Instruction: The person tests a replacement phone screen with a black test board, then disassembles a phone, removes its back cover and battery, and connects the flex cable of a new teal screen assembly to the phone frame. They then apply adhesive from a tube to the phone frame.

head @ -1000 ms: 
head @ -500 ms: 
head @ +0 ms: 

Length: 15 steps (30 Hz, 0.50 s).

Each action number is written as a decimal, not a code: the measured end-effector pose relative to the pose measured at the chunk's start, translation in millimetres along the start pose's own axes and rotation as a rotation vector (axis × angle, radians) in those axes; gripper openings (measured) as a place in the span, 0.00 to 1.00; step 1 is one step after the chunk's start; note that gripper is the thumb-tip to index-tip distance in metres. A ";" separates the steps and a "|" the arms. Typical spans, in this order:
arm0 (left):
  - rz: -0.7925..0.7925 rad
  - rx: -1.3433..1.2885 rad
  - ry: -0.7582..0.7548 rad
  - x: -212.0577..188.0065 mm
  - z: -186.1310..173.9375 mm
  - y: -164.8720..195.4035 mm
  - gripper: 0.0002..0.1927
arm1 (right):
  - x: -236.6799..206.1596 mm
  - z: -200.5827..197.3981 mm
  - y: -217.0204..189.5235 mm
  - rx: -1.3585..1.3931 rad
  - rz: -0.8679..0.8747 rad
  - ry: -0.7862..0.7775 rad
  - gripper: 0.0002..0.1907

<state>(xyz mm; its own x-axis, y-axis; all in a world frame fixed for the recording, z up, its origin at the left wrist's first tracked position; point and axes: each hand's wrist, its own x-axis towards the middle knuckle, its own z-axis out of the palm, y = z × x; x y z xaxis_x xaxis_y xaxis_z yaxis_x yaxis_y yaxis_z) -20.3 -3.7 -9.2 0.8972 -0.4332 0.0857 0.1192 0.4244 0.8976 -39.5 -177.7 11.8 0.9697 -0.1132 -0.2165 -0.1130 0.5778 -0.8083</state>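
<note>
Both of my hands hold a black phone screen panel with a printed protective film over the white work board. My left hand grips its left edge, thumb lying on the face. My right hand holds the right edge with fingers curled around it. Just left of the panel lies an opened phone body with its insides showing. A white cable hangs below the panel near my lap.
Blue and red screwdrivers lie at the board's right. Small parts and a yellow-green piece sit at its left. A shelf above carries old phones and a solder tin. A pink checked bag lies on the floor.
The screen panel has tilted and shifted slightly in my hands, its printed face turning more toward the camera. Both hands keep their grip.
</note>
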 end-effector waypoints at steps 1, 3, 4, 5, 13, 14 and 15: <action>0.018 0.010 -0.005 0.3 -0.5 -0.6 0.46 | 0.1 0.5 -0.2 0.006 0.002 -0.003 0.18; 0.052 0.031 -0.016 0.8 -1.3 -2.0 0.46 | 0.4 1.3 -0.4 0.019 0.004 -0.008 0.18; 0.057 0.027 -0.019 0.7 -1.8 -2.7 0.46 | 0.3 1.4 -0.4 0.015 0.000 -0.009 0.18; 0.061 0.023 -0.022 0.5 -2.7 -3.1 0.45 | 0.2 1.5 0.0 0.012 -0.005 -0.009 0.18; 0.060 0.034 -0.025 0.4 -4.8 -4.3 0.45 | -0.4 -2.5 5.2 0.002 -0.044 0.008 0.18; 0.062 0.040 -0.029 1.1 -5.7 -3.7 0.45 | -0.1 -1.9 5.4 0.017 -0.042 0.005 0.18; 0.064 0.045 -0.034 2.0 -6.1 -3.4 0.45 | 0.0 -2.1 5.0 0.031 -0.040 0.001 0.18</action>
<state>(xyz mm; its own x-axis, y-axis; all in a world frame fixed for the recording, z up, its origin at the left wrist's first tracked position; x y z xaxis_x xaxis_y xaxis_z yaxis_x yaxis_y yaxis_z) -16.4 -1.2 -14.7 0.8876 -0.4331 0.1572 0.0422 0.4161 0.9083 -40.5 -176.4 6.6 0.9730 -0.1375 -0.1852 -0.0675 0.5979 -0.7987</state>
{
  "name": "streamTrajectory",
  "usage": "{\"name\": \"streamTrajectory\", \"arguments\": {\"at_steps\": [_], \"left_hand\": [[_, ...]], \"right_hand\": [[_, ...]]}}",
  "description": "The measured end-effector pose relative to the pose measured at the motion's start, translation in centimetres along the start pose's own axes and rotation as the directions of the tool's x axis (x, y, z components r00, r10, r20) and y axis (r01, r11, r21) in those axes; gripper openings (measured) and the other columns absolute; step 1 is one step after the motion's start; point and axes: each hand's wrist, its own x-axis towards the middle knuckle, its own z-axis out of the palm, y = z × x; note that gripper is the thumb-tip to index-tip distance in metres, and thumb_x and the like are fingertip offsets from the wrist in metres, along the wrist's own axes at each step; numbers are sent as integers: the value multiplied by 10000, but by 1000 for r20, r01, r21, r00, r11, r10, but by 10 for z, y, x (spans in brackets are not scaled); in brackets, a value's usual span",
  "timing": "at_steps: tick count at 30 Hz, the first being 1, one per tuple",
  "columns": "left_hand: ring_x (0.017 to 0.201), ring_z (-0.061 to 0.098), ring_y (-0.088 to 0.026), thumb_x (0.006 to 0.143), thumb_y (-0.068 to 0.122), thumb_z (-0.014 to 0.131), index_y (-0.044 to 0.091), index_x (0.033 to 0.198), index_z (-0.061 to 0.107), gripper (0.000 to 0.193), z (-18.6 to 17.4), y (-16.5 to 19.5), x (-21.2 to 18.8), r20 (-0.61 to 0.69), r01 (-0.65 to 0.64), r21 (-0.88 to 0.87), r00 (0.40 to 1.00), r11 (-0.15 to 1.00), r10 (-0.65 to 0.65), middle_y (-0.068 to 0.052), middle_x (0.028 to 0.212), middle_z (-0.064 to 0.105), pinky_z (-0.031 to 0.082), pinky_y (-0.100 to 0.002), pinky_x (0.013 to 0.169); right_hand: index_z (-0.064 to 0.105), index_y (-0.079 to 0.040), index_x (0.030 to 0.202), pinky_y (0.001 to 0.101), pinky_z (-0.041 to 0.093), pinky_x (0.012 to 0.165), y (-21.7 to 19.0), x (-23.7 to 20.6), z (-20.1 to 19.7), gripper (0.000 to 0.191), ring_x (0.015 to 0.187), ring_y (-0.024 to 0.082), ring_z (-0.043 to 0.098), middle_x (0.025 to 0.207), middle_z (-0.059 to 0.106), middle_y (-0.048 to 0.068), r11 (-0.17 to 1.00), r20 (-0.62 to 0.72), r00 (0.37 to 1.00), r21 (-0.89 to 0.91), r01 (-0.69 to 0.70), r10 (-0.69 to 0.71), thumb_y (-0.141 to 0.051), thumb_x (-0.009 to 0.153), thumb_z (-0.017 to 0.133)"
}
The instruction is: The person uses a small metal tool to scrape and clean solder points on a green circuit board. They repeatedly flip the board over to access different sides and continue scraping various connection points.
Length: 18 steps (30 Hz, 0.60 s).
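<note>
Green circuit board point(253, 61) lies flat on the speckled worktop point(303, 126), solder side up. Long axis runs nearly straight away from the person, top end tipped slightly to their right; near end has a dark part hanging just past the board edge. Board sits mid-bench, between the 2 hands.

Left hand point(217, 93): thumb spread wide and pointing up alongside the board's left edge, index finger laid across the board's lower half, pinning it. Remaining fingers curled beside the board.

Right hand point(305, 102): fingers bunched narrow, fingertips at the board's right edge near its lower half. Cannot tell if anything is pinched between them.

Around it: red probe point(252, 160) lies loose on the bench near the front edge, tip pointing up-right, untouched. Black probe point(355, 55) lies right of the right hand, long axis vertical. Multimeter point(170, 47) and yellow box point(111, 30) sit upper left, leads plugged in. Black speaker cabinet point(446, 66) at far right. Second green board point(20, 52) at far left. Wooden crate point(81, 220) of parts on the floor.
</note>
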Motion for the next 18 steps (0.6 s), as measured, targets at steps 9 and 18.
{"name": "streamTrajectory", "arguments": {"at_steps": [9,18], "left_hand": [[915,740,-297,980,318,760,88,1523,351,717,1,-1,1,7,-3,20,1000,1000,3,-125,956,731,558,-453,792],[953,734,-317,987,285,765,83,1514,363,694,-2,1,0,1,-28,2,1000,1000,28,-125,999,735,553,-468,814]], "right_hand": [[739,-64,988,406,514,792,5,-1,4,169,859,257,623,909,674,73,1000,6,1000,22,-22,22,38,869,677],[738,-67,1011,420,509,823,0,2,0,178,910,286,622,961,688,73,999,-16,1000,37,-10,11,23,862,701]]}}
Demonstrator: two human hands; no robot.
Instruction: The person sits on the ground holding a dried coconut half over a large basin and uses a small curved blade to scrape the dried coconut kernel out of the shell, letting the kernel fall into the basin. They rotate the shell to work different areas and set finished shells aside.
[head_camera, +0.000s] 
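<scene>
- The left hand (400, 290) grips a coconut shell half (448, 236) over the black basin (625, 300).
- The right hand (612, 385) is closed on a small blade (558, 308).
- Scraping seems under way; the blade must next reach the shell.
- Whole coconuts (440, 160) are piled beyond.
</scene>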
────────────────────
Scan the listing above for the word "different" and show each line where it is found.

The instruction is: The person uses a small metal tool to scrape and clean solder points on a green circuit board. They repeatedly flip the board over to access different sides and continue scraping various connection points.
Instruction: The person sits on the ground holding a dried coconut half over a large basin and uses a small curved blade to scrape the dried coconut kernel out of the shell, letting the kernel fall into the basin. They rotate the shell to work different areas and set finished shells aside.

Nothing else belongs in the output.